We know this message today, thanks to the proclamation of the Good News, but the first Easter was very different. It was dark, early on Sunday morning. Mary Magdalen visits the tomb, where they had buried Jesus on the Friday afternoon. The heavy stone covering the doorway has been rolled back. So Mary runs to Peter and John and tells them:
“They have taken the Lord out of the tomb, and we do not know where they have laid him.” (John 20: 2)
The disciples immediately run to where Jesus is buried. John gets there first and looks in, but doesn’t enter the tomb.
‘Then Simon Peter came, following him, and went into the tomb. He saw the linen cloths lying there, and the face cloth, which had been on Jesus’ head, not lying with the linen cloths but folded up in a place by itself.’ (John 20: 6-7)
What we see is a gradual process. Bit by bit, the followers of Jesus are coming to understand and experience this incredible and amazing event.
Then the other disciple, who had reached the tomb first, also went in, and he saw and believed; for as yet they did not understand the Scripture, that he must rise from the dead. Then the disciples went back to their homes.’ (John 20: 8-10)
A few days ago the disciples saw their Lord and Teacher killed, and now the tomb is empty. The cloths that were wrapped around Jesus’ Body are there, but Jesus is elsewhere. Clearly it is all too much for Mary Magdalene who stays by the tomb, weeping.
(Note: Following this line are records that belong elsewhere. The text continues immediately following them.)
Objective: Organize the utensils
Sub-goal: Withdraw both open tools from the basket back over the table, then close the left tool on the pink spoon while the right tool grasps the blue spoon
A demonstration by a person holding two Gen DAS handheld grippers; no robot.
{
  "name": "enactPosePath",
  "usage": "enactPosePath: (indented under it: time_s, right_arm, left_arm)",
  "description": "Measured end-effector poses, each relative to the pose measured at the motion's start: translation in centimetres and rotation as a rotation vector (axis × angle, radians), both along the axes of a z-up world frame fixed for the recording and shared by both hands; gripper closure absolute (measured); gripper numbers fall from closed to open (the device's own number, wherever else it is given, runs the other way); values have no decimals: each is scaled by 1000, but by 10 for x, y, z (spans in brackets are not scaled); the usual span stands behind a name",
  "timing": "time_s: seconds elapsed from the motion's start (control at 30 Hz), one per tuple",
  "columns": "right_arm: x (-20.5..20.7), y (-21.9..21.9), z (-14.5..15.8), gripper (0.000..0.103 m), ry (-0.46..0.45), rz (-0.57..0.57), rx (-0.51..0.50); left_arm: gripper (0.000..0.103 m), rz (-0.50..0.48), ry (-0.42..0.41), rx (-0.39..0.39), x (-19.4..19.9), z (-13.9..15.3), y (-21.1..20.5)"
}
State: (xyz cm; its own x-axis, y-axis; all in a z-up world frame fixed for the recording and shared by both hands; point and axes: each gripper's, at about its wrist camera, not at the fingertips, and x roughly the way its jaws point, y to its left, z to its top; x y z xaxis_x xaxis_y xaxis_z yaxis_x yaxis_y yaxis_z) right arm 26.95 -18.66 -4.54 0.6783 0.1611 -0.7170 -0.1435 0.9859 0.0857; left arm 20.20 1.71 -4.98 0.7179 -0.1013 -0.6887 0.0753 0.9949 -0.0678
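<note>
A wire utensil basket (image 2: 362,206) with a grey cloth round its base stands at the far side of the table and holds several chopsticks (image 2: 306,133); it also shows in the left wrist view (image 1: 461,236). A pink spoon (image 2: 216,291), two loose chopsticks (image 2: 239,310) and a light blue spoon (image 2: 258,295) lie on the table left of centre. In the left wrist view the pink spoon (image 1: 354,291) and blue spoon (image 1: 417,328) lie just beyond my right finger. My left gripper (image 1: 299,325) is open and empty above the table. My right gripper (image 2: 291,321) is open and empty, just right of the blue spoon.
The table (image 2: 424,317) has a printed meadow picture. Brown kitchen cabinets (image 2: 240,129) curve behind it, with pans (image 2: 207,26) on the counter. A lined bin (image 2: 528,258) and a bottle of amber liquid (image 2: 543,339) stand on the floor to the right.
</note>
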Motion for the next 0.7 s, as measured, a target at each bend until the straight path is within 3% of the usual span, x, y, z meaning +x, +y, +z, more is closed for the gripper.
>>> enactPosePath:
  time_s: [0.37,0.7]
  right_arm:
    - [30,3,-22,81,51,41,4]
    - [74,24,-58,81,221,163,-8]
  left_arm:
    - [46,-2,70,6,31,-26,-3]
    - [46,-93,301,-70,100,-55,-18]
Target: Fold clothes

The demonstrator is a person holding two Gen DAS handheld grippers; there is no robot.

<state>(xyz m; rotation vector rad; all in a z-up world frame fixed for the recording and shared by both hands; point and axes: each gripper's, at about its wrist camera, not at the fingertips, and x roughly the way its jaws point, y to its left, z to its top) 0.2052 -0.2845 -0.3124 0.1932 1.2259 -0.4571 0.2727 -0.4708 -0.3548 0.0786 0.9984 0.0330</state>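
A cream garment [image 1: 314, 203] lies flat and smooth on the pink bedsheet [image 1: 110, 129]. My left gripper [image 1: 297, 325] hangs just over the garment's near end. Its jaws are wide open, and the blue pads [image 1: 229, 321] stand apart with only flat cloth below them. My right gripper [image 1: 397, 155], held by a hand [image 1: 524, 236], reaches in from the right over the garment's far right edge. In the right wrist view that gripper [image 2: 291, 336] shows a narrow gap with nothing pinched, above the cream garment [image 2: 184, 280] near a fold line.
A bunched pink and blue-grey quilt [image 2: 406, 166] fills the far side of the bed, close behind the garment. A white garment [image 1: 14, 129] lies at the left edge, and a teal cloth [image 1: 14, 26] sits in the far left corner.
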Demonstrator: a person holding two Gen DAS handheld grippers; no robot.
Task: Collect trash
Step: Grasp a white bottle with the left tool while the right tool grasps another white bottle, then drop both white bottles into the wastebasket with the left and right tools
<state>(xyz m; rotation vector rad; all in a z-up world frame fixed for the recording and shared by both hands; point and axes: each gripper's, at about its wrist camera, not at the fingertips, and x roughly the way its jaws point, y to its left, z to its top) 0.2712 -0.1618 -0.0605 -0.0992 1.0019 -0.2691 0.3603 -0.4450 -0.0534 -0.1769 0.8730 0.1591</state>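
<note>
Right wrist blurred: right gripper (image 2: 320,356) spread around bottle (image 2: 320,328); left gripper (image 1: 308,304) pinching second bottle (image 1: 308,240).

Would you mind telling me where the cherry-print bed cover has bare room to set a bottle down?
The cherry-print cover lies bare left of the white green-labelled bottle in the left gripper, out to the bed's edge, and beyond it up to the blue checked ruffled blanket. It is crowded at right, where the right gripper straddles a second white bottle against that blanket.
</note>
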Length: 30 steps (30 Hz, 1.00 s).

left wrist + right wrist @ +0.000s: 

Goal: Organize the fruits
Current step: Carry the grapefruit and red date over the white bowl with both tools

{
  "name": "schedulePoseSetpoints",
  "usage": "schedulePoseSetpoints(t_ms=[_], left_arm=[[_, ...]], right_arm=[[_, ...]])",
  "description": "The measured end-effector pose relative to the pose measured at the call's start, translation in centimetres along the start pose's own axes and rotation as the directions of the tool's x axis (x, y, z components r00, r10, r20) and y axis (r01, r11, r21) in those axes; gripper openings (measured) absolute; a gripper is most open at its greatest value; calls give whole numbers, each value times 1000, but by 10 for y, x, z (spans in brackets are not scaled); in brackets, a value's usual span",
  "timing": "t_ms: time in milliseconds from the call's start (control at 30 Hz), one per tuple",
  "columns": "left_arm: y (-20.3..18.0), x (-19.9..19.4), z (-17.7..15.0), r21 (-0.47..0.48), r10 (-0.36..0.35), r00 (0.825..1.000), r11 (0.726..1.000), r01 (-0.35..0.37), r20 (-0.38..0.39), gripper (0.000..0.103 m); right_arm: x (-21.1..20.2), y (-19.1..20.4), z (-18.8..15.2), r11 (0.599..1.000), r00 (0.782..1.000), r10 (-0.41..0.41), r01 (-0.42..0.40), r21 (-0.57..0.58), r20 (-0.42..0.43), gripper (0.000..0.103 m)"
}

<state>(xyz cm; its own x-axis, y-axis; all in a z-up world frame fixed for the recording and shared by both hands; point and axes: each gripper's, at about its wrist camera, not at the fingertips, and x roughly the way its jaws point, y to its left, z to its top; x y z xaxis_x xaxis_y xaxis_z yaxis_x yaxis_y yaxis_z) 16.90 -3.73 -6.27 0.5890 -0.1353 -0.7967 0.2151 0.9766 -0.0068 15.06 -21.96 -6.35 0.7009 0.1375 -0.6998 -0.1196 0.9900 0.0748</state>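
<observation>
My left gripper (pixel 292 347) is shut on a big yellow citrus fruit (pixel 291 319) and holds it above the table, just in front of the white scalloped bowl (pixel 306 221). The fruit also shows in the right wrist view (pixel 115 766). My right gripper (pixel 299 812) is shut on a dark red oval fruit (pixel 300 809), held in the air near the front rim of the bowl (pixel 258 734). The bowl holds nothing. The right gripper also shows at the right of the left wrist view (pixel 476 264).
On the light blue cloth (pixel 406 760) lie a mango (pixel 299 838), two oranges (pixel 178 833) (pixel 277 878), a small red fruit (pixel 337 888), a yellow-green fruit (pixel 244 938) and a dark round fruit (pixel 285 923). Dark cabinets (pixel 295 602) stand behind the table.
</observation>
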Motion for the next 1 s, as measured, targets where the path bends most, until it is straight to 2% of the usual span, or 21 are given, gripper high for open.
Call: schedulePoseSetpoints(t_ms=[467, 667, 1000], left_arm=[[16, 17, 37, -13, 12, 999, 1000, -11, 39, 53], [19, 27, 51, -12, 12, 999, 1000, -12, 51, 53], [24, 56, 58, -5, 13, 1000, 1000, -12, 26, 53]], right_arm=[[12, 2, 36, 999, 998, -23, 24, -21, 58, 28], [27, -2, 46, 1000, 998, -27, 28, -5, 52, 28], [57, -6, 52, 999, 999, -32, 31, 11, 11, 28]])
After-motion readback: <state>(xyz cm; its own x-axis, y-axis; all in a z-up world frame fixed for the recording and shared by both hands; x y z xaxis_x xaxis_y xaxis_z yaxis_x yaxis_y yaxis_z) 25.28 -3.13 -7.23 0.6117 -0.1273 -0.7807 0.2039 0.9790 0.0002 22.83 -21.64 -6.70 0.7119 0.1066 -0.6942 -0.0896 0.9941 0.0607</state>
When the angels ask her why she is crying she replies:
“They have taken away my Lord, and I do not know where they have laid him.” (John 20: 13)
Mary’s words are understandable, she is filled with grief and sadness. She is bereft and confused. At this point, Mary encounters the Risen Christ:
Jesus said to her, “Woman, why are you weeping? Whom are you seeking?” Supposing him to be the gardener, she said to him, “Sir, if you have carried him away, tell me where you have laid him, and I will take him away.” (John 20: 15)
Mary supposes that Jesus is the gardener, the person employed to look after the cemetery. She does not yet understand who He is, or what is going on. However, the mention of the gardener is significant. In Genesis, humanity was created by God in a garden, Eden, and given the task of tending it (Gen 2:15). The Resurrection happens in a garden as well, showing us that Christ is the second Adam. Whilst the first Adam brought death to humanity by a tree, Jesus, the Second Adam, has brought life to the world by the tree of the Cross. Humanity falls because of a tree, and because of a tree we are offered eternal life in Christ. Trees matter!
It was on the first day of the week, that Creation began, and now on the first day of the week we see a New Creation. Christ has risen from the dead, and conquered Death and Hell. Our Lord is a gardener, and the plants he tends are human beings. We believe in a God who loves us, who cares for us, and who longs to see us grow and flourish.
Jesus greets Mary Magdalen by name, and suddenly she recognises Him She understands. She believes. Then Christ talks of His Ascension, as though forty days of Easter have condensed into a single moment. Mary now understands what she must do:
‘Mary Magdalene went and announced to the disciples, “I have seen the Lord”—and that he had said these things to her. (Jn 20:18)’
Mary shares the Good News, just as Peter and Paul do in the first and second readings this morning. Likewise, we are called to follow their example, and proclaim the Good News to the world. To tell how Jesus is risen from the grave, and how God offers new life to all who turn to Him.
So, my brothers and sisters in Christ, ‘Pasg hapus i chi gyd!’ ‘A Happy Easter to you all!’ May you, and those you love, be filled with Resurrection joy and strength, now and always. Amen.